= The task =
Repeat the listing below line for line, exactly as shown.

= Data excerpt =
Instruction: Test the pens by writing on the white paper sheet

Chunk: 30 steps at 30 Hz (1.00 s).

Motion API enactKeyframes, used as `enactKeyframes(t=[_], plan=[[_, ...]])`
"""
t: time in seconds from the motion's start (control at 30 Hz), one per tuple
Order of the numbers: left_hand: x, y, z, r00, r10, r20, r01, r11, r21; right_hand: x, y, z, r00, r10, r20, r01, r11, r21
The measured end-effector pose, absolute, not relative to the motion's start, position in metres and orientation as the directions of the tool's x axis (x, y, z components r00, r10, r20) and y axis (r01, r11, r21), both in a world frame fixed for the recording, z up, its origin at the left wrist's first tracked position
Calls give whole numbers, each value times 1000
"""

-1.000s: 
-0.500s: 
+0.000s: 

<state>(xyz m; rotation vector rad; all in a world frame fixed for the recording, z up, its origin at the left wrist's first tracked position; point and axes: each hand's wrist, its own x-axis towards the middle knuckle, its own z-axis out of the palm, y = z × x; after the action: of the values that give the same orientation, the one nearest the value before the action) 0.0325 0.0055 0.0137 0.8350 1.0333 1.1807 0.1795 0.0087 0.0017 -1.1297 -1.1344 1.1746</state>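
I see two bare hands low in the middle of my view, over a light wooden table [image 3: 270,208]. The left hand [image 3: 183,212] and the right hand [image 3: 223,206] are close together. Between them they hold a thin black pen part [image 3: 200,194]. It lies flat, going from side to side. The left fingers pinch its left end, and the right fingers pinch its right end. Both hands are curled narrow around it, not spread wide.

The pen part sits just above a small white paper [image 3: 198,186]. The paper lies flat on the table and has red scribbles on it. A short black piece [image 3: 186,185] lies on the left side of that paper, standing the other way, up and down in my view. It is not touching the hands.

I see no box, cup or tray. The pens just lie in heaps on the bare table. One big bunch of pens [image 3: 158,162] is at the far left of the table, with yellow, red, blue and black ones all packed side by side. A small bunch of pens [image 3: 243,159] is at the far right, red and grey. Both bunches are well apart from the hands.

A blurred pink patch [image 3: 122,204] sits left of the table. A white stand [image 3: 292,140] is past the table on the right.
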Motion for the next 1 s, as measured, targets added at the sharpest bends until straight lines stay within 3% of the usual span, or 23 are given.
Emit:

= Written response =
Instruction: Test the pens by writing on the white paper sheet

Chunk: 30 steps at 30 Hz (1.00 s).

Motion API enactKeyframes, used as `enactKeyframes(t=[_], plan=[[_, ...]])`
"""
t: time in seconds from the motion's start (control at 30 Hz), one per tuple
Order of the numbers: left_hand: x, y, z, r00, r10, r20, r01, r11, r21; right_hand: x, y, z, r00, r10, r20, r01, r11, r21
The measured end-effector pose, absolute, not relative to the motion's start, position in metres and orientation as the directions of the tool's x axis (x, y, z components r00, r10, r20) and y axis (r01, r11, r21), both in a world frame fixed for the recording, z up, its origin at the left wrist's first tracked position
Calls give whole numbers, each value times 1000
"""

-1.000s: 
-0.500s: 
+0.000s: 

<state>(xyz m; rotation vector rad; all in a world frame fixed for the recording, z up, its origin at the left wrist's first tracked position; point and axes: each hand's wrist, its own x-axis towards the middle knuckle, its own z-axis out of the palm, y = z × x; after the action: of the values that give the same orientation, the one nearest the value before the action) 0.0325 0.0055 0.0137 0.8350 1.0333 1.1807 0.1795 0.0087 0.0017 -1.1297 -1.1344 1.1746</state>
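I see two bare hands low in the middle of my view, over a light wooden table [image 3: 270,208]. The left hand [image 3: 183,212] and the right hand [image 3: 223,206] are close together. Between them they hold a thin black pen part [image 3: 200,194]. It lies flat, going from side to side. The left fingers pinch its left end, and the right fingers pinch its right end. Both hands are curled narrow around it, not spread wide.

The pen part sits just above a small white paper [image 3: 198,186]. The paper lies flat on the table and has red scribbles on it. A short black piece [image 3: 186,185] lies on the left side of that paper, standing the other way, up and down in my view. It is not touching the hands.

I see no box, cup or tray. The pens just lie in heaps on the bare table. One big bunch of pens [image 3: 158,162] is at the far left of the table, with yellow, red, blue and black ones all packed side by side. A small bunch of pens [image 3: 243,159] is at the far right, red and grey. Both bunches are well apart from the hands.

A blurred pink patch [image 3: 122,204] sits left of the table. A white stand [image 3: 292,140] is past the table on the right.
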Motion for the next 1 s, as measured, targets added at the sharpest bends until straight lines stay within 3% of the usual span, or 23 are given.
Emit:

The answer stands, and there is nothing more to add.